In 2003, the de facto administration of northern Cyprus eased crossing restrictions along the ceasefire line giving the opportunity to displaced Cypriots to visit their old properties. Meletios Apostolides visited his property and confirmed the construction of the house occupied by the Orams.

Legal proceeding in Cyprus

Meletios Apostolides took his case to the Nicosia District court, demanding that the Orams vacate his property. Northern Cyprus, although a de facto functioning entity, remains an unrecognised state internationally. Mr Apostolides' case centred on the argument that although following the Turkish invasion the government of Cyprus had lost effective control over the northern part of the island, its laws still applied even if these were not easily enforceable.

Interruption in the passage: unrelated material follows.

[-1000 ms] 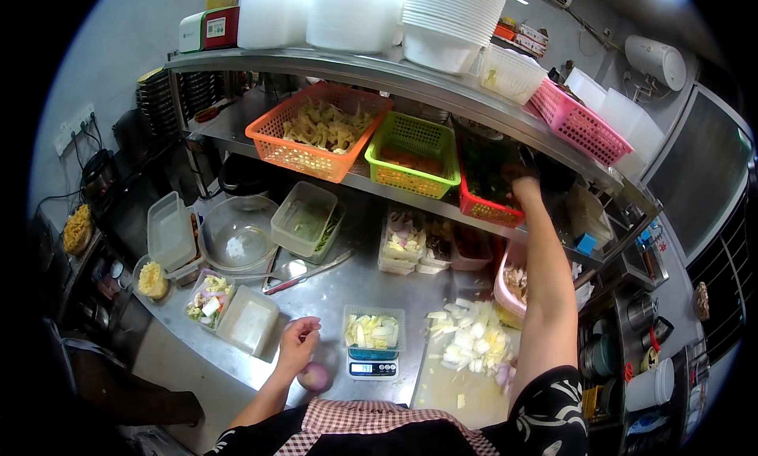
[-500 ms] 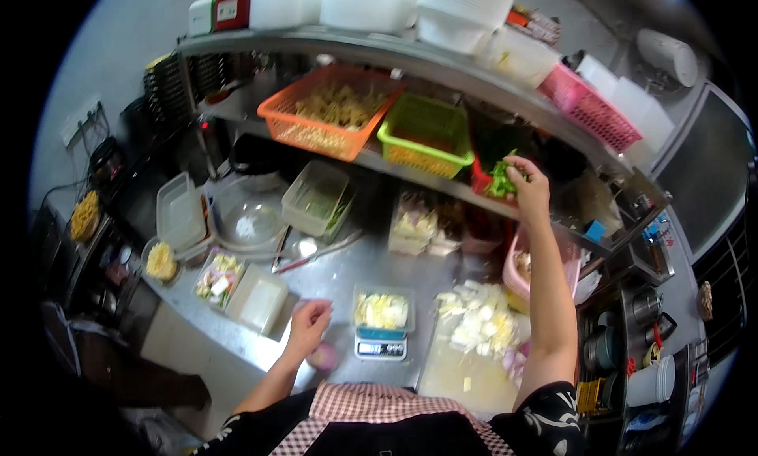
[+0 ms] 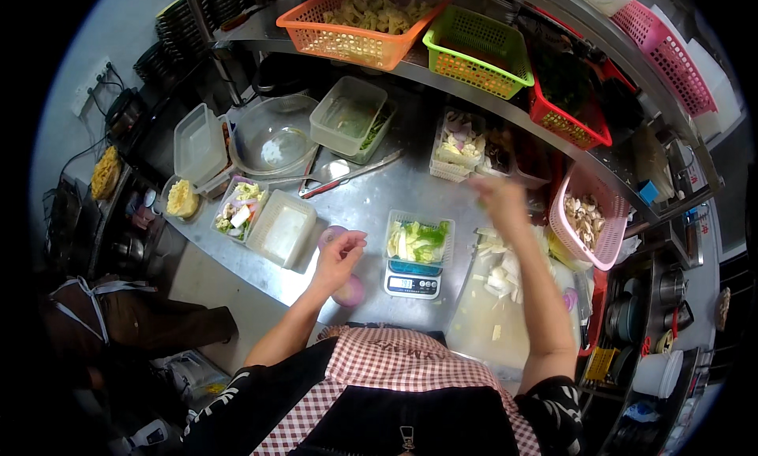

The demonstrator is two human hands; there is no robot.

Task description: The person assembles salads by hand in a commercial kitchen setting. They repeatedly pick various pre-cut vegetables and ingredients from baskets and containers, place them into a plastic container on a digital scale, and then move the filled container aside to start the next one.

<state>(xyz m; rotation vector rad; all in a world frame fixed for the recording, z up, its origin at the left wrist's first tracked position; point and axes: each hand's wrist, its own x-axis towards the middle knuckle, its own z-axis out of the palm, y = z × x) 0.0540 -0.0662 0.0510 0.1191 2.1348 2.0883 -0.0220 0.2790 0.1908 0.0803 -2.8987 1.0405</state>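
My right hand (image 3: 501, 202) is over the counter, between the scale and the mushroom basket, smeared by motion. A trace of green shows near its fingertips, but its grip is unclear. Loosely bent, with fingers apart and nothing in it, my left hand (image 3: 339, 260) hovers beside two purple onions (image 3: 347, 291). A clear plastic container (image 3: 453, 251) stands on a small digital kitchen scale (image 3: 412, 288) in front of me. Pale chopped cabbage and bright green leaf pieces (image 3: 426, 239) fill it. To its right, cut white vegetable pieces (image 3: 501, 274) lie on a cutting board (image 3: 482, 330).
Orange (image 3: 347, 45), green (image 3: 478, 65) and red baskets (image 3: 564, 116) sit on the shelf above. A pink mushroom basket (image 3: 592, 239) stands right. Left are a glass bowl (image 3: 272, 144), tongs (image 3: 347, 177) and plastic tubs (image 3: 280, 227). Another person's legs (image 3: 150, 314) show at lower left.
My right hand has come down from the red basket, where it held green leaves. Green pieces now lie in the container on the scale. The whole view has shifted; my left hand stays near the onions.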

In November 2004, the Nicosia District Court ordered the Orams to:
demolish the villa, swimming pool and fencing which they had erected on what the court regarded as Mr Apostolides' land
deliver immediately to Mr Apostolides free possession of the land
pay Mr Apostolides various sums by way of special damages and monthly rental charges (including interest) until the judgement was complied with
refrain from continuing with the unlawful intervention on the land, whether personally or through their agents, and
pay various sums in respect of the costs and expenses of the proceedings (with interest on those sums).

The Orams appealed this decision, which was heard at the supreme court of Cyprus. The appeal was dismissed.

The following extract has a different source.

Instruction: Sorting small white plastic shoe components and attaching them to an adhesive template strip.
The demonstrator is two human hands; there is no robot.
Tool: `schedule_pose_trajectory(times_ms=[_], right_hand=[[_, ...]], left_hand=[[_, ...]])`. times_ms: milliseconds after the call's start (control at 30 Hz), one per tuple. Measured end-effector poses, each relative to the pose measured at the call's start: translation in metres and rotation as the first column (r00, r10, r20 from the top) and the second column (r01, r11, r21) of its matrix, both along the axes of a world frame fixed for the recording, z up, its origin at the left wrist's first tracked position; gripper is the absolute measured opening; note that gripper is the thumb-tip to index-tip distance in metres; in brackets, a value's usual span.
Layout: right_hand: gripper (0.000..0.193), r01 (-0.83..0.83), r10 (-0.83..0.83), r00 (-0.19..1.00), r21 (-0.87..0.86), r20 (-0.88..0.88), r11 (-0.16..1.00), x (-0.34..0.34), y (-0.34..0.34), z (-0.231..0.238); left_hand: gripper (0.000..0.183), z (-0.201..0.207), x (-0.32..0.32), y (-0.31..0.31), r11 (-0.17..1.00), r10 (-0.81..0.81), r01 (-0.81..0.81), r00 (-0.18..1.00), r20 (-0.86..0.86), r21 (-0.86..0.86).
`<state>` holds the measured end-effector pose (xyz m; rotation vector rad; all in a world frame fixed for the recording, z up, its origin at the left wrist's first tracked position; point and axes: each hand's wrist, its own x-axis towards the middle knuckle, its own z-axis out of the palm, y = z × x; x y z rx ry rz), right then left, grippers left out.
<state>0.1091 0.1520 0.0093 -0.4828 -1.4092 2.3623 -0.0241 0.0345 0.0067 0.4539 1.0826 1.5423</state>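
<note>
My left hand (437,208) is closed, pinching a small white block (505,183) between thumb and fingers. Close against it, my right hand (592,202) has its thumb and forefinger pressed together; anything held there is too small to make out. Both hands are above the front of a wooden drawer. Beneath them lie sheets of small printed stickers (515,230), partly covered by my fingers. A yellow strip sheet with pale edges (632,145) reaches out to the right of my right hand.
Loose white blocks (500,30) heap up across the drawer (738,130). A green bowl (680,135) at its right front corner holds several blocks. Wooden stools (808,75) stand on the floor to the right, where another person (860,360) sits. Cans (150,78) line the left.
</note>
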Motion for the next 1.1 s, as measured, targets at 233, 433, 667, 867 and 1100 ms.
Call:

Legal proceeding in England and Wales
Due to the island's division, the judgement reached by the Cypriot court was not directly enforceable, hence Mr Apostolides used EU regulations to have it registered and applied against the Orams' assets in the UK. The procedure for the enforcement of judgements between Member States of the European Union is provided by Regulation No 44/2001. The Orams were represented in the English courts by Cherie Blair, an action criticised by the then president of Cyprus Tassos Papadopoulos. He argued that due to its political nature, the wife of a Prime Minister should not be involved in such a case.

In September 2006, the High Court of Justice ruled in favour of the Orams. Mr Apostolides appealed the decision at the Court of Appeal which in turn referred the case to the European Court of Justice (ECJ), in Luxembourg.
The ECJ in turn ruled in favour of Mr Apostolides (see next section below).

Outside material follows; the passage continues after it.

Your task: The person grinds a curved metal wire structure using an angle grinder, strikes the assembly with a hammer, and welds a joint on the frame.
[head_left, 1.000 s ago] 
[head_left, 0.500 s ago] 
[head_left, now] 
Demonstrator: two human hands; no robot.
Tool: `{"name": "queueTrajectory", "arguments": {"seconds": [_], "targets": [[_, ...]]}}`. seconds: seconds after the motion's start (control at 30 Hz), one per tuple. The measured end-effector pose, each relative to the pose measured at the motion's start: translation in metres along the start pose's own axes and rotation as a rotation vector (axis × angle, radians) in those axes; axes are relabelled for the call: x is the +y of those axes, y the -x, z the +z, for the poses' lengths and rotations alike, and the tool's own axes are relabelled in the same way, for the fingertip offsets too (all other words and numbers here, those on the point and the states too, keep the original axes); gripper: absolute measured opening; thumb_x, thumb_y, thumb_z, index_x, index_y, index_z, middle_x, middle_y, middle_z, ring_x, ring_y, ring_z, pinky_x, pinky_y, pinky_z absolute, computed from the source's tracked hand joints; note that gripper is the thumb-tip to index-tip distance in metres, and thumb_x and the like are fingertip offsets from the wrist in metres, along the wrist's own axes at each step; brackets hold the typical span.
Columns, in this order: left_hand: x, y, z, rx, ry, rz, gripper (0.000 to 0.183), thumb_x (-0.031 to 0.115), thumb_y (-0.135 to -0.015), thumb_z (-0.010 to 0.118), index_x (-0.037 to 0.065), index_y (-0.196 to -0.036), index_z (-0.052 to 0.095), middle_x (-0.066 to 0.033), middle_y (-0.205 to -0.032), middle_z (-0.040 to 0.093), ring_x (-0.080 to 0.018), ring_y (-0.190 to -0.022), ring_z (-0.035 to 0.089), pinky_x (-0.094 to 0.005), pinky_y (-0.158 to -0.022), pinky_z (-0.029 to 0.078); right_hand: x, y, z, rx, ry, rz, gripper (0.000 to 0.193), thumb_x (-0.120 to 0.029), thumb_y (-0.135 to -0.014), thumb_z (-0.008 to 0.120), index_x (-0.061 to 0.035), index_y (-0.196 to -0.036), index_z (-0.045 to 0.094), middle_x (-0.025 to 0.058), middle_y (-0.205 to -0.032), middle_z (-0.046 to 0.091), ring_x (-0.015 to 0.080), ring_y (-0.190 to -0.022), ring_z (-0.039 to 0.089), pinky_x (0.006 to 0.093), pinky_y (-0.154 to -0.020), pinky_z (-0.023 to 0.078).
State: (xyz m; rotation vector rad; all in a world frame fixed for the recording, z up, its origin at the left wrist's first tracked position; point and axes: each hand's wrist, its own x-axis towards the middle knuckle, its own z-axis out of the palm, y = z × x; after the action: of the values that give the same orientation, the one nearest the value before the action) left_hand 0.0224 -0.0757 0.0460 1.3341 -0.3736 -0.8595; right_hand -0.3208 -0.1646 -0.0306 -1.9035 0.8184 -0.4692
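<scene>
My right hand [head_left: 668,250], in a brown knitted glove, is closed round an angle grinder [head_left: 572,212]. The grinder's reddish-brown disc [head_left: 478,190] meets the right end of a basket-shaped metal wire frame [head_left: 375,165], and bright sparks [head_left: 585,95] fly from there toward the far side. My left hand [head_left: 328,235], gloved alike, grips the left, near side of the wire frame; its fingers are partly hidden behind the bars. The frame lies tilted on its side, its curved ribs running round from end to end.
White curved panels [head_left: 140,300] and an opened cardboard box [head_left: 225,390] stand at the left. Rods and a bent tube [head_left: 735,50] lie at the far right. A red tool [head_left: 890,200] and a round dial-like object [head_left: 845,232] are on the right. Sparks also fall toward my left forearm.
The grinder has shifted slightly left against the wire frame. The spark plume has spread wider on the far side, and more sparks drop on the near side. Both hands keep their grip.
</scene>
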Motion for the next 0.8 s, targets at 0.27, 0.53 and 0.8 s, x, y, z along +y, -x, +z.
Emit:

The case was then returned to the Court of Appeal in England which decided in favour of Meletios Apostolides on 19 January 2010. According to one of the judges of the Court of Appeal panel, under the current system, this decision is final and no further escalation is possible. However, the Orams tried to appeal to the Supreme Court of the United Kingdom.

On 26 March 2010, the U.K. Supreme Court refused permission for the Orams to take the case to appeal, effectively bringing it to a conclusion. The Cyprus Mail reported that the Orams' had abandoned the property rather than demolish it.

Legal proceeding in the EU
The case C-420/07, Apostolides v Orams, was heard by the Grand Chamber of the European Court of Justice in Luxembourg. A panel of judges ruled on 28 April 2009 that British courts were able to enforce the judicial decisions made in Cyprus, which uphold the property rights of Cypriots forced out during the invasion.

Implications
The case has been described as a landmark test case as it sets a precedent for other Cypriots (primarily Greek Cypriot refugees) to bring similar actions to court.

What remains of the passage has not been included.